Che cosa intende quando dice che ha “imparato a guardare al futuro con gli occhi dei suoi studenti”?

«La scuola sta preparando i ragazzi di oggi a diventare gli adulti di domani: l’attuale società è in continua evoluzione e i cambiamenti sono radicali e veloci. Nessuno sa come sarà il mondo del lavoro nel 2030. Sicuramente a causa dello sviluppo dell’intelligenza artificiale subirà dei cambiamenti e le competenze richieste saranno diverse. Tutto ciò determina per la scuola un rinnovamento e un ripensamento su come gestire la didattica e la formazione degli studenti».

Perché avete scelto il motto «la scuola che sa imparare»?

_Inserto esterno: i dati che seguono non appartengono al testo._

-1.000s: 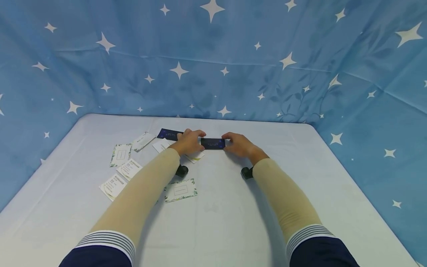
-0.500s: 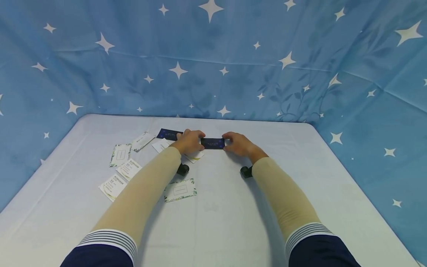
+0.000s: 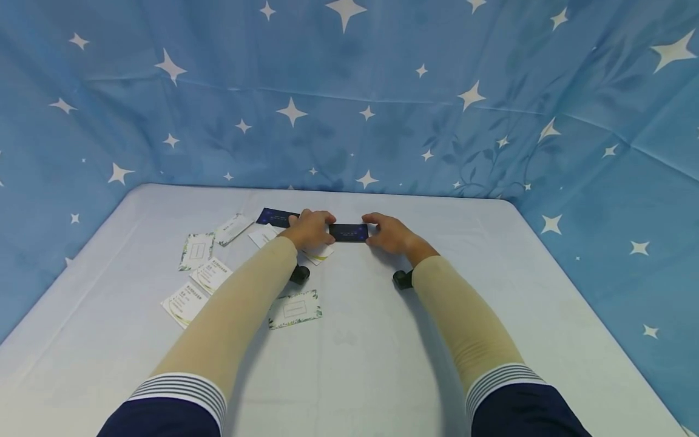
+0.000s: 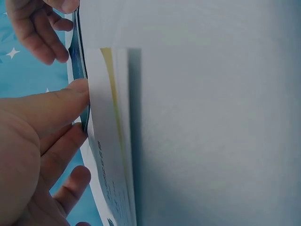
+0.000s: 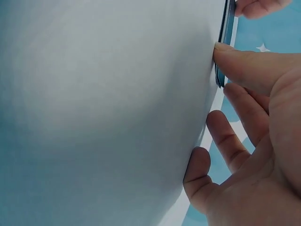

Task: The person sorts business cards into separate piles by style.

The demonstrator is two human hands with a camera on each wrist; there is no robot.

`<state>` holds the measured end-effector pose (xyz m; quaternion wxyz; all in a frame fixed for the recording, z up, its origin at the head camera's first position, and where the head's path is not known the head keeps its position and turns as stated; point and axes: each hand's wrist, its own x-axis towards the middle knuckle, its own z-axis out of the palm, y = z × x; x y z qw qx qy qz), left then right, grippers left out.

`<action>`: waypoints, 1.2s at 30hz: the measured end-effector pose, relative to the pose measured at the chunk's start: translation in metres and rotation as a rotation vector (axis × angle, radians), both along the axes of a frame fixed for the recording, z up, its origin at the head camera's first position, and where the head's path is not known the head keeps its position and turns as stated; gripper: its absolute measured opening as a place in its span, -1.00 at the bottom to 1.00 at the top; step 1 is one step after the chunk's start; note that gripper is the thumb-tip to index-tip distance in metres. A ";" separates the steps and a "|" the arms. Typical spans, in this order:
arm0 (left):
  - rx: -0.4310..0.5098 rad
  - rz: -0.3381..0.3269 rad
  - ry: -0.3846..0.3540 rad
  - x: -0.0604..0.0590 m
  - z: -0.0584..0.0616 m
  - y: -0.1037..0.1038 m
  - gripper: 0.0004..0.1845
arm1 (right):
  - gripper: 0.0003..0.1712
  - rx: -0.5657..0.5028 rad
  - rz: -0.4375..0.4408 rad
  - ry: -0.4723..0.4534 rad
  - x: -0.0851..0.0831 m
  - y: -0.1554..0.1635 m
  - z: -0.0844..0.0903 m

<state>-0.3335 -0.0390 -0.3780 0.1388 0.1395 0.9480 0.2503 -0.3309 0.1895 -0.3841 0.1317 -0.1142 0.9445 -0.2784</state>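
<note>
A small stack of dark blue business cards [image 3: 348,233] lies near the far side of the table, between both hands. My left hand [image 3: 311,229] pinches its left end, thumb on the near edge and a finger at the far edge. The right hand [image 3: 392,234] holds the right end, its thumb [image 5: 235,59] pressed on the near edge. Several thin layered edges show in the stack [image 5: 219,75] in the right wrist view. White cards with a yellow stripe [image 4: 110,117] lie just below the left hand, which partly covers them.
Another dark blue card [image 3: 275,217] lies left of the left hand. Farther left are white text cards [image 3: 212,276] and leaf-bordered cards [image 3: 198,252]. A leaf-bordered card [image 3: 295,310] lies by the left forearm. A blue star-patterned curtain [image 3: 349,139] hangs behind the white table [image 3: 519,291].
The head view has shifted very slightly. The right forefinger stands a little farther from the stack's far corner. Both hands and the cards otherwise stay in place.
</note>
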 end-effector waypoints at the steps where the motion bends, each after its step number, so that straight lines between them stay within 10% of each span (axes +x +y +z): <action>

«Per prima cosa il sapere è in continua evoluzione e quindi non si smette mai di apprendere. Secondariamente siamo una scuola consapevole del fatto che ogni studente è diverso l’uno dall’altro e quindi non esiste un modello precostituito da abbinare di default ad ognuno di loro, ma va studiato e creato ad hoc; quindi anche noi, come Istituzione in tutte le sue forme, impariamo nell’incontro con i nostri ragazzi. In ultimo, ma non per questo meno importante, crediamo che la mission numero uno della scuola sia stimolare il desiderio e la voglia di imparare in ogni alunno; non dimentichiamoci infatti che quando smetteranno di essere studenti, saranno cittadini a cui viene richiesto di non smettere mai di imparare, secondo il principio del Life Long Learning».

 Con quale pensiero desidera concludere questa intervista?

Mi piace pensare ad una frase che riassume sia il mio pensiero, sia il progetto educativo della nostra scuola: “La scuola prepara alla vita, offre contenuti e strumenti trasversali e forma gli studenti di oggi che saranno i cittadini di domani.